§ Directions
With the images excluded, set down every line of the listing below exactly.

● ● ● ● ● ● ●

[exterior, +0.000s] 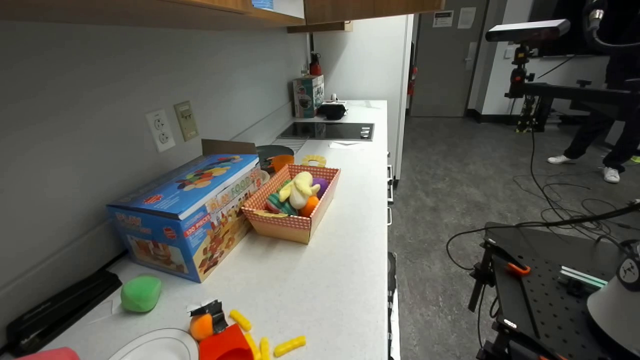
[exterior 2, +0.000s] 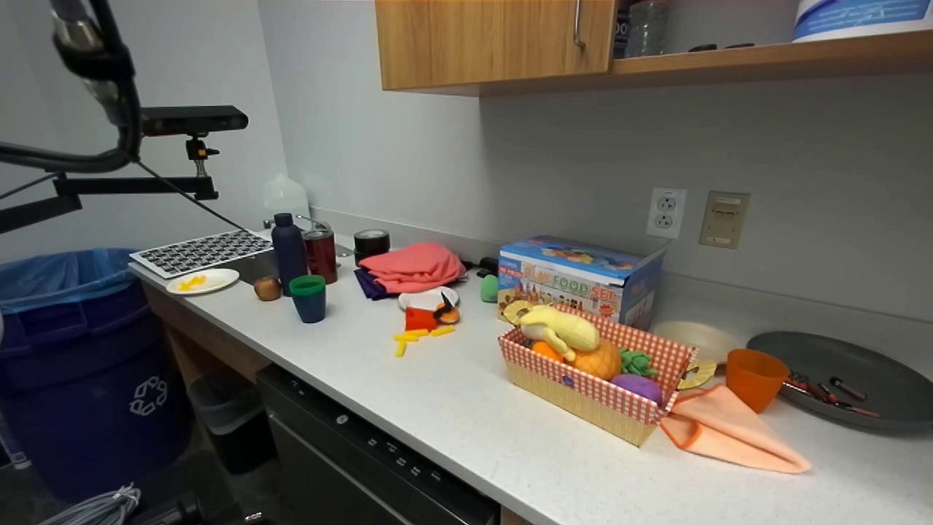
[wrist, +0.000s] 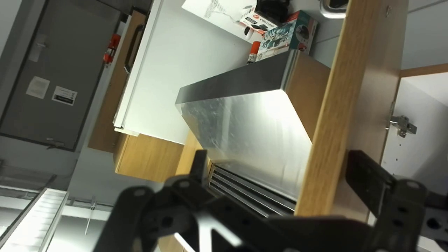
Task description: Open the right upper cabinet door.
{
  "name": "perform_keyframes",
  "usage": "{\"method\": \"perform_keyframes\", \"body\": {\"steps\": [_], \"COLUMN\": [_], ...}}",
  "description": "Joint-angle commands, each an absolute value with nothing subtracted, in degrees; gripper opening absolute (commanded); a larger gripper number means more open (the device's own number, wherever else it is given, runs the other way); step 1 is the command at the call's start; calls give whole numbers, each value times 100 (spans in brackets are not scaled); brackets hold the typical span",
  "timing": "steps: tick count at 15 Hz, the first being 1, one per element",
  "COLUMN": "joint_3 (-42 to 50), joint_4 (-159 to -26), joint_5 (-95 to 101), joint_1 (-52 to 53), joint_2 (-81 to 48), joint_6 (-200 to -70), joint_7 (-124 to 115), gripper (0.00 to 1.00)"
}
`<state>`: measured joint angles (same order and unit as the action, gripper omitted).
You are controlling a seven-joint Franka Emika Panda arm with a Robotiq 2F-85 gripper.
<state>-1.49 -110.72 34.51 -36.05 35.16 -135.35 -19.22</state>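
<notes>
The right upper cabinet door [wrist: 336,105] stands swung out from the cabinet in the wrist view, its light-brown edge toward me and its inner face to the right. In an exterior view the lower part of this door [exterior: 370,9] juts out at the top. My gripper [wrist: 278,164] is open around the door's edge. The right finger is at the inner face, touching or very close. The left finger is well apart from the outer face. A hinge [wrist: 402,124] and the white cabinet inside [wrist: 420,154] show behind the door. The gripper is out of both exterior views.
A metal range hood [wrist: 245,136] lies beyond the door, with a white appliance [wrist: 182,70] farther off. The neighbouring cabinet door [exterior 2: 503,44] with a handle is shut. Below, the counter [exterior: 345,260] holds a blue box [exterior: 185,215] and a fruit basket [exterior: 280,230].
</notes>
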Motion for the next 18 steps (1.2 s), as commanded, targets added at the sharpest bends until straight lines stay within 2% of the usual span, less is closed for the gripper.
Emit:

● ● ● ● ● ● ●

§ Solved exercise
[exterior, +0.000s] 
[exterior 2, +0.000s] 
[wrist, +0.000s] 
Task description: Open the right upper cabinet door.
{
  "name": "perform_keyframes",
  "usage": "{\"method\": \"perform_keyframes\", \"body\": {\"steps\": [_], \"COLUMN\": [_], ...}}",
  "description": "Joint-angle commands, each an absolute value with nothing subtracted, in degrees; gripper opening absolute (commanded); a larger gripper number means more open (the device's own number, wherever else it is given, runs the other way); step 1 is the command at the call's start; calls give whole numbers, each value times 100 (spans in brackets are not scaled); brackets hold the typical span",
  "timing": "steps: tick count at 15 Hz, the first being 1, one per element",
  "COLUMN": "joint_3 (-42 to 50), joint_4 (-159 to -26), joint_5 (-95 to 101), joint_1 (-52 to 53), joint_2 (-81 to 48), joint_6 (-200 to -70), joint_7 (-124 to 115), gripper (0.00 to 1.00)"
}
`<state>`: measured joint angles (same order and unit as the action, gripper omitted).
You are controlling a seven-joint Franka Emika Panda arm with a Robotiq 2F-85 gripper.
<state>-1.49 -110.72 34.51 -36.05 35.16 -135.35 -19.22</state>
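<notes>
The right upper cabinet door [wrist: 336,105] stands swung out from the cabinet in the wrist view, its light-brown edge toward me and its inner face to the right. In an exterior view the lower part of this door [exterior: 370,9] juts out at the top. My gripper [wrist: 278,164] is open around the door's edge. The right finger is at the inner face, touching or very close. The left finger is well apart from the outer face. A hinge [wrist: 402,124] and the white cabinet inside [wrist: 420,154] show behind the door. The gripper is out of both exterior views.
A metal range hood [wrist: 245,136] lies beyond the door, with a white appliance [wrist: 182,70] farther off. The neighbouring cabinet door [exterior 2: 503,44] with a handle is shut. Below, the counter [exterior: 345,260] holds a blue box [exterior: 185,215] and a fruit basket [exterior: 280,230].
</notes>
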Motion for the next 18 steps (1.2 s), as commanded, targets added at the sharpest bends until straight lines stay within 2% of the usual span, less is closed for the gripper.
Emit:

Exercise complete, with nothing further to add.